▶ [WHAT IS NEEDED]: The full listing, from first line to last, should be set down again exactly.

***** DATA SECTION

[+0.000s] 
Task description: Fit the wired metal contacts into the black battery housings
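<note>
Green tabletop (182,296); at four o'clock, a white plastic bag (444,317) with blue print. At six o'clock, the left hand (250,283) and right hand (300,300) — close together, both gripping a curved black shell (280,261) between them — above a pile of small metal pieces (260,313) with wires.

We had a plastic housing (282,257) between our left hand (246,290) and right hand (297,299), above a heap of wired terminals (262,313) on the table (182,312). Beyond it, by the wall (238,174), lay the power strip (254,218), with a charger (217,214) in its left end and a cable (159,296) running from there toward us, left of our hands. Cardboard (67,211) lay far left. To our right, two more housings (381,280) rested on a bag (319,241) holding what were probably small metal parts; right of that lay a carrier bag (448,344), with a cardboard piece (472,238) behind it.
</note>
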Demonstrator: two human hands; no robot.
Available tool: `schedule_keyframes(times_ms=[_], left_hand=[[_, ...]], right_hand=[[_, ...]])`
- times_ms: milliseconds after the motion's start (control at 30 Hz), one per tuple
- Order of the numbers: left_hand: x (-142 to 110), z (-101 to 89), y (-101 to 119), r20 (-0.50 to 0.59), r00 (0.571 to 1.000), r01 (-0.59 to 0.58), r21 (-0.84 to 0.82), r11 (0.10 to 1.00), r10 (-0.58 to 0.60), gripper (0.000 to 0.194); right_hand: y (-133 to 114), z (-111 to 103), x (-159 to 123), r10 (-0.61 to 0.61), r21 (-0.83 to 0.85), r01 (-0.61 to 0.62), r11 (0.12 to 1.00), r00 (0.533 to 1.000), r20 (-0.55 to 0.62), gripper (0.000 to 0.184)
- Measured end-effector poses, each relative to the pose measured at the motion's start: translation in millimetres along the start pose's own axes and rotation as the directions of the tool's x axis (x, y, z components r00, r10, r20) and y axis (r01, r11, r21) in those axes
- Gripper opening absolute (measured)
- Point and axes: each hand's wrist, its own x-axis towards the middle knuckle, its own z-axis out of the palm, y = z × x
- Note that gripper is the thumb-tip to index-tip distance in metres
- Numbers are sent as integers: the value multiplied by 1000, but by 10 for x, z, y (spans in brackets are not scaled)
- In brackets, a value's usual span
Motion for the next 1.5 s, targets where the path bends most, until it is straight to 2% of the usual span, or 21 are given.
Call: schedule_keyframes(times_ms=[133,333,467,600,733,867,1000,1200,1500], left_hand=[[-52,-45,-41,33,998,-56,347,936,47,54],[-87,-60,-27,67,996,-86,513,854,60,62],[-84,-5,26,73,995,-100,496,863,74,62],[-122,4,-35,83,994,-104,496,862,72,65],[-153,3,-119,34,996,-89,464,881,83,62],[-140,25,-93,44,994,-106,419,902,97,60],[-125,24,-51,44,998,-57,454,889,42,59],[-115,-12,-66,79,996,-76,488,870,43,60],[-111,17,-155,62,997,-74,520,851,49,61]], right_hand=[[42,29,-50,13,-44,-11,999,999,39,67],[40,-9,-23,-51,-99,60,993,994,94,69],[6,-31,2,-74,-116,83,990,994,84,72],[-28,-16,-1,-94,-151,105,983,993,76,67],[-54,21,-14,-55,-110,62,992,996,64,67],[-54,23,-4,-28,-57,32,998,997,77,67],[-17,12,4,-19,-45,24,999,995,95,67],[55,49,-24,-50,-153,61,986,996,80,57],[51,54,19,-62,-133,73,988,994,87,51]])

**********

▶ [SOLUTION TO THE PROBLEM]:
[+0.000s] 
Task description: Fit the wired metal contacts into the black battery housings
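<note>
Green tabletop (182,296); at four o'clock, a white plastic bag (444,317) with blue print. At six o'clock, the left hand (250,283) and right hand (300,300) — close together, both gripping a curved black shell (280,261) between them — above a pile of small metal pieces (260,313) with wires.

We had a plastic housing (282,257) between our left hand (246,290) and right hand (297,299), above a heap of wired terminals (262,313) on the table (182,312). Beyond it, by the wall (238,174), lay the power strip (254,218), with a charger (217,214) in its left end and a cable (159,296) running from there toward us, left of our hands. Cardboard (67,211) lay far left. To our right, two more housings (381,280) rested on a bag (319,241) holding what were probably small metal parts; right of that lay a carrier bag (448,344), with a cardboard piece (472,238) behind it.
</note>
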Demonstrator: two human hands; no robot.
Available tool: `schedule_keyframes(times_ms=[_], left_hand=[[_, ...]], right_hand=[[_, ...]])`
- times_ms: milliseconds after the motion's start (control at 30 Hz), one per tuple
- Order of the numbers: left_hand: x (-142 to 110), z (-101 to 89), y (-101 to 119), r20 (-0.50 to 0.59), r00 (0.571 to 1.000), r01 (-0.59 to 0.58), r21 (-0.84 to 0.82), r11 (0.10 to 1.00), r10 (-0.58 to 0.60), gripper (0.000 to 0.194); right_hand: y (-133 to 114), z (-111 to 103), x (-159 to 123), r10 (-0.61 to 0.61), r21 (-0.83 to 0.85), r01 (-0.61 to 0.62), r11 (0.12 to 1.00), r00 (0.533 to 1.000), r20 (-0.55 to 0.62), gripper (0.000 to 0.184)
- Measured end-effector poses, each relative to the pose measured at the motion's start: translation in millimetres along the start pose's own axes and rotation as the directions of the tool's x axis (x, y, z components r00, r10, r20) and y axis (r01, r11, r21) in those axes
- Gripper opening absolute (measured)
- Point and axes: each hand's wrist, its own x-axis towards the middle knuckle, its own z-axis out of the palm, y = z × x
- Note that gripper is the thumb-tip to index-tip distance in metres
- Numbers are sent as integers: the value multiplied by 1000, but by 10 for x, z, y (spans in brackets are not scaled)
- In brackets, a value's usual span
Motion for the next 1.5 s, targets where the path bends most, until it is straight to 2% of the usual span, or 21 are given.
Call: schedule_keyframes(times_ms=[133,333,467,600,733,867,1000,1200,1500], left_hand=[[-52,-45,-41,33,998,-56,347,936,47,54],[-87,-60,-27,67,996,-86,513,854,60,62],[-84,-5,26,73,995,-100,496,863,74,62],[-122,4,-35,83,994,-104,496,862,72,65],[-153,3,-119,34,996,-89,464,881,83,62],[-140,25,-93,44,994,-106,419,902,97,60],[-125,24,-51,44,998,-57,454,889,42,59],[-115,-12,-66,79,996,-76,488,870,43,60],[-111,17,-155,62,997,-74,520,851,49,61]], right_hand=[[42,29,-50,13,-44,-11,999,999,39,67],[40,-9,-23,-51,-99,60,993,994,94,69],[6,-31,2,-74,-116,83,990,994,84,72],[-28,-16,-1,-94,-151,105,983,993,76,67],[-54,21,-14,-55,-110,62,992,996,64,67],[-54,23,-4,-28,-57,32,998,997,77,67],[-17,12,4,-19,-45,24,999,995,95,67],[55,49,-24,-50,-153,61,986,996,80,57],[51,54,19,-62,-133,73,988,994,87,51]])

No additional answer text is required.